In February 2002, Verizon filed a proof of claim against Best for $75,962.14 in charges for phone services provided by Verizon. (R. 865; Appellee's Br. at 1-2.) Subsequently, Verizon withdrew all but $35,307.76 of the claim, acknowledging that its initial calculations had been in error. (Appellee's Br. at 2 n. 3.) Best filed an objection to the claim, arguing that Verizon had injured it in various ways and that as a consequence Verizon owed it more than it owed Verizon. (R. 865.) However, Best did not seek any affirmative relief against Verizon; it simply asserted its alleged setoffs as a defense to Verizon's claim. (R. 865; Appellant's Br. at 18.) Thus, if Best succeeded in establishing setoffs exceeding Verizon's claims, all that would occur is that Verizon would receive no distribution under the confirmed plan; Best would receive no affirmative relief from Verizon.

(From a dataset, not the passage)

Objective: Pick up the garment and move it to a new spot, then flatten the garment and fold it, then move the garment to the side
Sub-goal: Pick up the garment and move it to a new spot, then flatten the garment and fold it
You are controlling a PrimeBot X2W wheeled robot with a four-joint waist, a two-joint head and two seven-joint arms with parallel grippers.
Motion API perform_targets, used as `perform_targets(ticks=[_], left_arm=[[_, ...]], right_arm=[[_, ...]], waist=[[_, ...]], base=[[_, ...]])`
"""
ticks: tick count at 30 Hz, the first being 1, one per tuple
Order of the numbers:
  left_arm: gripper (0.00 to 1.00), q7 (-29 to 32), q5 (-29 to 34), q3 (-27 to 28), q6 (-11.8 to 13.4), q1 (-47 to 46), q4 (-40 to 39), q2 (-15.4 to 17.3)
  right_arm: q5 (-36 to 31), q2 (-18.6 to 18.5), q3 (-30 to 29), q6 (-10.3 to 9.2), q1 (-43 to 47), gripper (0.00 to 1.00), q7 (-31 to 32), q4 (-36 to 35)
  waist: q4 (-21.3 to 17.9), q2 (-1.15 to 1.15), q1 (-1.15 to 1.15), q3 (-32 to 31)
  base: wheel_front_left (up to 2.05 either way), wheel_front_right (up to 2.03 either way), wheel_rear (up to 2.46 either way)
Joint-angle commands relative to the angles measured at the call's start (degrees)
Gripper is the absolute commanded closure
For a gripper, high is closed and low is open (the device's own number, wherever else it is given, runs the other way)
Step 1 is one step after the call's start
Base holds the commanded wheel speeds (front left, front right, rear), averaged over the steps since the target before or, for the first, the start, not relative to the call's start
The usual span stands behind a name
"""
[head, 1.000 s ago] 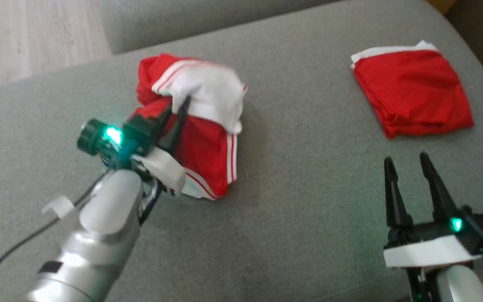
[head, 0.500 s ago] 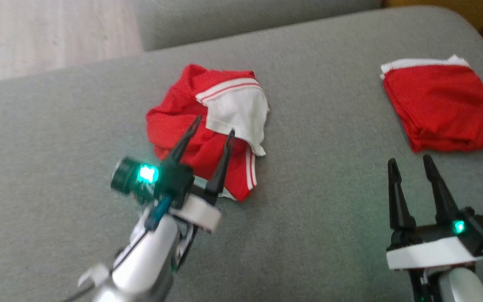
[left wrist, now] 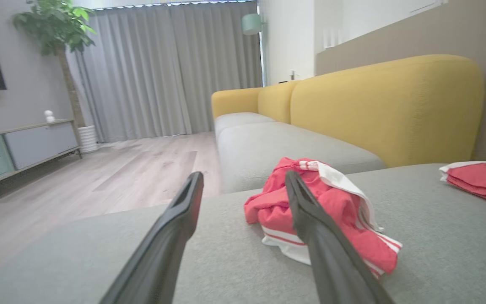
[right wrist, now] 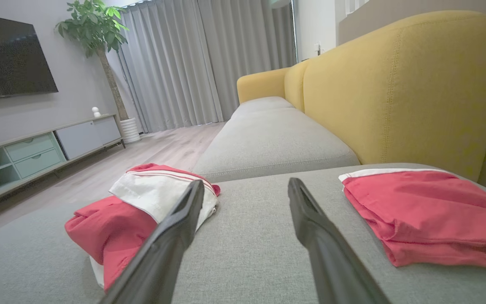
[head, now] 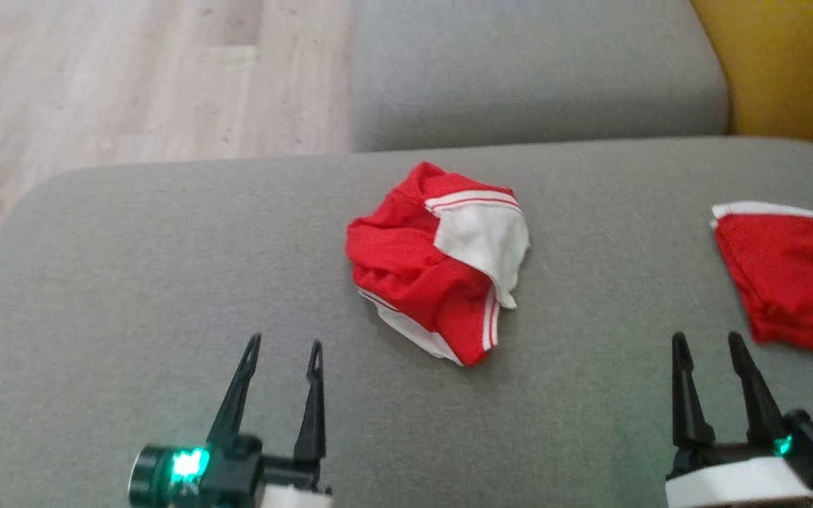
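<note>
The garment [head: 438,271] lies as a crumpled red-and-white heap near the middle of the grey cushion [head: 166,282], touching neither gripper. A white panel is turned up on its 2 o'clock side. Its longer run, so far as a heap has one, goes from about 11 to 5 o'clock in the head view. The left gripper [head: 285,343] sits low on the cushion with the heap at its 2 o'clock. The right gripper [head: 707,339] has the heap between its 9 and 10 o'clock and stands farther off, so the left arm looks the nearer one. Both grippers have their jaws spread wide with nothing between them. In the left wrist view the garment [left wrist: 352,211] sits just right of the finger line, and in the right wrist view it [right wrist: 112,228] sits to the left. Flattening will probably need each arm to reach inward for an opposite edge. At the heap's 3 o'clock a bare strip separates it from a folded red garment [head: 795,289], which lies close to the right gripper at its 2 o'clock. That side is cramped. At 9 o'clock the cushion runs bare to its rounded edge, with wooden floor [head: 131,70] beyond. At 12 o'clock the far edge is near, so the heap is best spread leftward and toward the robot.
</note>
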Motion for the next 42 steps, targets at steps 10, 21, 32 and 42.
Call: perform_targets(ticks=[10,21,32,42], left_arm=[[0.00,-0.54,1.94,5.81,2.05,5.86,-7.35,-0.56],[0.00,-0.54,2.73,7.58,1.02,6.98,-7.67,-1.06],[0.00,-0.54,3.09,8.44,0.55,7.04,-7.08,-1.58],[0.00,-0.54,3.20,8.38,0.40,6.71,-6.66,-1.90]], right_arm=[[-0.71,-0.09,1.19,0.37,2.41,0.00,-0.30,-1.87],[-0.73,-0.07,2.07,0.37,3.04,0.00,-0.30,-2.03],[-0.83,-0.06,2.27,0.37,3.41,0.00,-0.30,-2.12],[-1.19,-0.06,2.05,0.37,3.15,0.00,-0.30,-2.51]], waist=[[3.59,0.00,0.02,-3.17],[3.38,0.00,0.02,-4.06],[3.09,0.00,0.02,-4.14],[2.85,0.00,0.02,-3.67]], base=[[0.00,0.00,0.00],[0.00,0.00,0.00],[0.00,0.00,0.00],[0.00,0.00,0.00]])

However, the Bankruptcy Court was not the only forum in which Best and Verizon were contending. In proceedings before the New York State Public Service Commission ("PSC"), Best sought a refund of certain municipal surcharge payments it claimed Verizon had incorrectly billed. (R. 865-66.) Ultimately, the parties settled the PSC dispute, in a stipulation that provided that Best was entitled to be paid $25,285.08. The stipulation made clear that this entitlement was separate from the matters under litigation before the Bankruptcy Court, and provided in relevant part that:

1. Verizon will pay to Best . . . a total of $25,285.08 in the manner described in paragraph two below, which constitutes a compromise amount reflecting Verizon's and Best['s] calculations of principal and interest Verizon owes to Best . . . for municipal surcharge overcharges billed in October, November and December, 1992 until September, 2003 only;
2. By this stipulation, Verizon agrees that Best['s] escrow agent in its bankruptcy case . . . may release to Best . . . $25,285.08 from amounts being held in escrow on Verizon's behalf. If it is determined at some later date by the Bankruptcy Court that the total amount of Verizon's prepetition charges owed by Best . . . to Verizon for any period prior to October 23, 2001 (the "Verizon Prepetition Charges") is less than $25,285.08, Verizon will pay directly to Best . . . the difference between (x) $25,285.08, less (y) the total amount of the Verizon Prepetition Charges, plus 4% interest per annum accruing from the date that is 10 days from the date of this Stipulation, within 10 days of entry of a final, non-appealable Order determining the amount of the Verizon Prepetition Charges.

(R. 792-93.)

On April 20, 2005, the Bankruptcy Court held a trial on Verizon's claim. At the conclusion of the trial, the court upheld the claim and determined that Verizon was due $35,307.76. (R. 325-29.) There was some discussion at the end of the proceeding as to the consequences of these rulings. Best contended that even if Verizon's claim was fully allowed, Verizon still owed it money for other reasons, including overcharges relating to "dial around compensation." (R. 330.) Verizon contended that these matters were all "pending in other jurisdictions" (R. 331), but Judge Bernstein questioned whether some or all of the setoffs had not been asserted in Best's objection to Verizon's claim and were therefore before him (id.). Verizon did, however, concede that the PSC settlement should be set off against Verizon's claim, leaving Best owing approximately $10,000. Ultimately, the Court asked the parties to brief by letter their respective positions on what if anything remained pending before the Court. (R. 332-33.)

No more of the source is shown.